- Born: September 16, 1959 Upland, California, U.S.
- Died: February 19, 2013 (aged 53) Austin, Texas, U.S.
- Occupation: actor

= Gary Poulter =

American actor (1959–2013)

Gary Poulter (September 16, 1959 - February 19, 2013) was an American street performer and actor known for his lead role alongside Nicolas Cage in David Gordon Green's 2013 film Joe. Poulter was homeless, living on the streets of Austin, Texas when he was cast in the role of Wade, the abusive alcoholic father of Gary, played by Tye Sheridan.

==Early life==
Poulter grew up in Upland, California. At 17, he joined the Navy and served on a ship in Japan. He went AWOL for 1 1/2 years in Japan and ultimately was court-martialed in Washington, D.C., whereupon he received a dishonorable discharge.

==Film role==
In 2012, Poulter was recruited from the streets of Austin to play the third lead, "Wade", in the film Joe, which became his sole film performance, although he worked as a background extra in 1987 in the TV series Thirtysomething. Shortly before landing the film role, Poulter worked for a traveling carnival, but he was left naked on the side of the road after he was caught stealing money.

===Reviews===
The Independent summed up Poulter's performance in its movie review, writing, "In his only screen role, he offers an utterly compelling portrait of a man so consumed by self-loathing that he will go to extreme lengths to destroy the life of his son."
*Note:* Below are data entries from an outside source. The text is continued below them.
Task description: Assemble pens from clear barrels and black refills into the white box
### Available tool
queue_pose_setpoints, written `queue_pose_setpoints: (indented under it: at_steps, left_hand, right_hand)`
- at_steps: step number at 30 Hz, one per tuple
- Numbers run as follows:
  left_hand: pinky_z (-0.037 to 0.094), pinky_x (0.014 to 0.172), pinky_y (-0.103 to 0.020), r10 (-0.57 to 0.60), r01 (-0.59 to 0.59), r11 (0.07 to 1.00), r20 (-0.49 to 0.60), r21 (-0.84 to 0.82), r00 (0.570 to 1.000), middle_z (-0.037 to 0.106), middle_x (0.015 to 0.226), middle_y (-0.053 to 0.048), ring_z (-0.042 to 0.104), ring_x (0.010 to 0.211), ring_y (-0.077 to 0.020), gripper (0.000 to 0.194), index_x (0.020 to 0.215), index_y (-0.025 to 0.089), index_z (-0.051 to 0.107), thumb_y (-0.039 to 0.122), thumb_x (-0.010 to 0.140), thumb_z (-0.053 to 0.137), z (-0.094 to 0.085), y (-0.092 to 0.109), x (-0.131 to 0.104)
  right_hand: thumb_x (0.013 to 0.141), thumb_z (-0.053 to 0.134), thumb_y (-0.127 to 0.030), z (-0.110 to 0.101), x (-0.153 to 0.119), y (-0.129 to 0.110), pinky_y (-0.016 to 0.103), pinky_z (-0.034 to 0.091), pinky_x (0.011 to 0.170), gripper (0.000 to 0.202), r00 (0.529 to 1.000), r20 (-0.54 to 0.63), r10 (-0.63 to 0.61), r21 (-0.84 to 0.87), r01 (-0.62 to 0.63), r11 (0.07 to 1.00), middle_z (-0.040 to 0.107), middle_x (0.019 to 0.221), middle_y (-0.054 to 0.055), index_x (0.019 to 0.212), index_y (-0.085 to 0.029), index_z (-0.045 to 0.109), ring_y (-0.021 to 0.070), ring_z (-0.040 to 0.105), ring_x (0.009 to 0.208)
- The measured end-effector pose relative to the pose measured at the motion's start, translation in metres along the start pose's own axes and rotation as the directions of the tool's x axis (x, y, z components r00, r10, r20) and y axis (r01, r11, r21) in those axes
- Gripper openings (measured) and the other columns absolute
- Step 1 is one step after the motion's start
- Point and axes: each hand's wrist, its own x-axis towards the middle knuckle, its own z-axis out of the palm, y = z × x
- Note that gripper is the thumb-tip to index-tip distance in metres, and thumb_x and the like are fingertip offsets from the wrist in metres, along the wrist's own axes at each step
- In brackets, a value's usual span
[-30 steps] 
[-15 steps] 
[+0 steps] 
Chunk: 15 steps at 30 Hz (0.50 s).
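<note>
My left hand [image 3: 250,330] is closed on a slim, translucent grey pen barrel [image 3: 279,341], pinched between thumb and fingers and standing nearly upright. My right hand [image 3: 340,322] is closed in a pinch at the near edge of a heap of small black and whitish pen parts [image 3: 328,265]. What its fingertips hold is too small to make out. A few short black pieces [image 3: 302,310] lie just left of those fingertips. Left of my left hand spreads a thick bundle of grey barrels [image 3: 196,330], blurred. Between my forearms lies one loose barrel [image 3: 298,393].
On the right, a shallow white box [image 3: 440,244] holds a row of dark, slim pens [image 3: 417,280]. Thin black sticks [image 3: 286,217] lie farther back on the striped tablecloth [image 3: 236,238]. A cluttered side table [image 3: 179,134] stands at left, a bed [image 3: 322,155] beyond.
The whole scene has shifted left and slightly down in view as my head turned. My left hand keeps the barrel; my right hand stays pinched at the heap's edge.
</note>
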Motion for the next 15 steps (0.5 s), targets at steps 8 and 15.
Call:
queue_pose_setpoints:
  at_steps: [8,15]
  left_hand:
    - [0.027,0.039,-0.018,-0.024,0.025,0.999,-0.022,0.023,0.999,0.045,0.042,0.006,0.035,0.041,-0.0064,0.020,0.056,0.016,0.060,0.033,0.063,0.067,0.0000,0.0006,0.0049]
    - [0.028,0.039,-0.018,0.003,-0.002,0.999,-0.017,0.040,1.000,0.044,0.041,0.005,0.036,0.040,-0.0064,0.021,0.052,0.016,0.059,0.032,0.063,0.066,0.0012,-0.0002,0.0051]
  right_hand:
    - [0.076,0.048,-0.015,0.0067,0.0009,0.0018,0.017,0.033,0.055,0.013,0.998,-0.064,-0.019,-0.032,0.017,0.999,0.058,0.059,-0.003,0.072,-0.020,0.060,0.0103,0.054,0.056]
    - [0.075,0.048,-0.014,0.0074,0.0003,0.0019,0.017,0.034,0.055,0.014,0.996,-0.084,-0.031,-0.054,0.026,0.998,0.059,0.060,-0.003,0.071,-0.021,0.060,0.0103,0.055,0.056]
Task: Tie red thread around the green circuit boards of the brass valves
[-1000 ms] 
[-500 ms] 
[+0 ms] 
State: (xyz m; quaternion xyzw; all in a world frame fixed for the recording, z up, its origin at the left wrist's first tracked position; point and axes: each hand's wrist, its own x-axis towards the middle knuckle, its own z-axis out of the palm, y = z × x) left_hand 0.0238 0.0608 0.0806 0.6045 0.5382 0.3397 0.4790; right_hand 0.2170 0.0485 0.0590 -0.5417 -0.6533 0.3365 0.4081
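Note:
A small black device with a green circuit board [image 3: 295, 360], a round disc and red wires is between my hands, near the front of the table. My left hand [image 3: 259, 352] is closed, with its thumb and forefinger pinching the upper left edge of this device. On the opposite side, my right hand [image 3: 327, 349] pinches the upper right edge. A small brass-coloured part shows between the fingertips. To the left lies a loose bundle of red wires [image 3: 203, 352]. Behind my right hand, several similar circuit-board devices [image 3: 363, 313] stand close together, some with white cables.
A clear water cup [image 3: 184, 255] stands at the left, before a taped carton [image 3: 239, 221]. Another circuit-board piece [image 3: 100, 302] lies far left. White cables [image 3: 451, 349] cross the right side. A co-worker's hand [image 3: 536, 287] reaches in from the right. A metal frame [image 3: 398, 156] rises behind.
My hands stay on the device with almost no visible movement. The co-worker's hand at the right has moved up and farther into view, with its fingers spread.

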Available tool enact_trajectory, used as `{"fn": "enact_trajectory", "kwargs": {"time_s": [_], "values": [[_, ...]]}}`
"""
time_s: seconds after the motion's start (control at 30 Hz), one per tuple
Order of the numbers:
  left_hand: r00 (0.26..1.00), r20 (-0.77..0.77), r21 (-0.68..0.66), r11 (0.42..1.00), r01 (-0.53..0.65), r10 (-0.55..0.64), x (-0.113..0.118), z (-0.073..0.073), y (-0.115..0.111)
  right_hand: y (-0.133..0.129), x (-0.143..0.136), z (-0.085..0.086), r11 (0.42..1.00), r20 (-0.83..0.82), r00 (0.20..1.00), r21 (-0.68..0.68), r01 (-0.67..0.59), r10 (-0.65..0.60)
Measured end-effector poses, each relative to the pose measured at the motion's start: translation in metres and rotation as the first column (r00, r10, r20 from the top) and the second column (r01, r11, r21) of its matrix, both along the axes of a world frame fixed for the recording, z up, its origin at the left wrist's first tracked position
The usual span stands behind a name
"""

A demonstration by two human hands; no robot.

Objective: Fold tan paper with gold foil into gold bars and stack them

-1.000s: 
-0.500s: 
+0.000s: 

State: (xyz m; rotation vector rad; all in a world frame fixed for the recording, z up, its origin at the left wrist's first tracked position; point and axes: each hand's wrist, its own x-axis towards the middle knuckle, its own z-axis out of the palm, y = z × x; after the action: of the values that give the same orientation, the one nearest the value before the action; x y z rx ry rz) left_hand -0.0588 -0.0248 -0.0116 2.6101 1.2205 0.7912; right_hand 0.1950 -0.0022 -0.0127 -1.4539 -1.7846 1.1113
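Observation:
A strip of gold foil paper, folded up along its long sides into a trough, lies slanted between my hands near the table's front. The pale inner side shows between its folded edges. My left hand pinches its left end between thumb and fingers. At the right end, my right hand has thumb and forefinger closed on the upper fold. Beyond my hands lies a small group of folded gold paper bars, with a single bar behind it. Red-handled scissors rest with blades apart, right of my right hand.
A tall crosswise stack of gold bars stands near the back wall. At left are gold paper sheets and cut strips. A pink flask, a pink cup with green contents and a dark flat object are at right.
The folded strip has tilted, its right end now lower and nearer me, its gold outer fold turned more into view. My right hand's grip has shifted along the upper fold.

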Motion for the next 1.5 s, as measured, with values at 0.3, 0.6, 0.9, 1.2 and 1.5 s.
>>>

Movie critic Peter Sobczynski in his review for RogerEbert.com described Poulter's film debut as a "stunning performance" and "one of the great one-shot performances in the history of the cinema."

===Award===
The Austin Film Critics Association gave Poulter the Special Honorary Award in 2014 for his performance in Joe.

==Death==
Before the film's release, Poulter was found dead on February 10, 2013, at the edge of Lady Bird Lake, a river-like reservoir in Austin, Texas. His death was ruled a result of drowning with acute ethanol intoxication, as determined by a medical examiner. Director Green dedicated the film Joe to Poulter.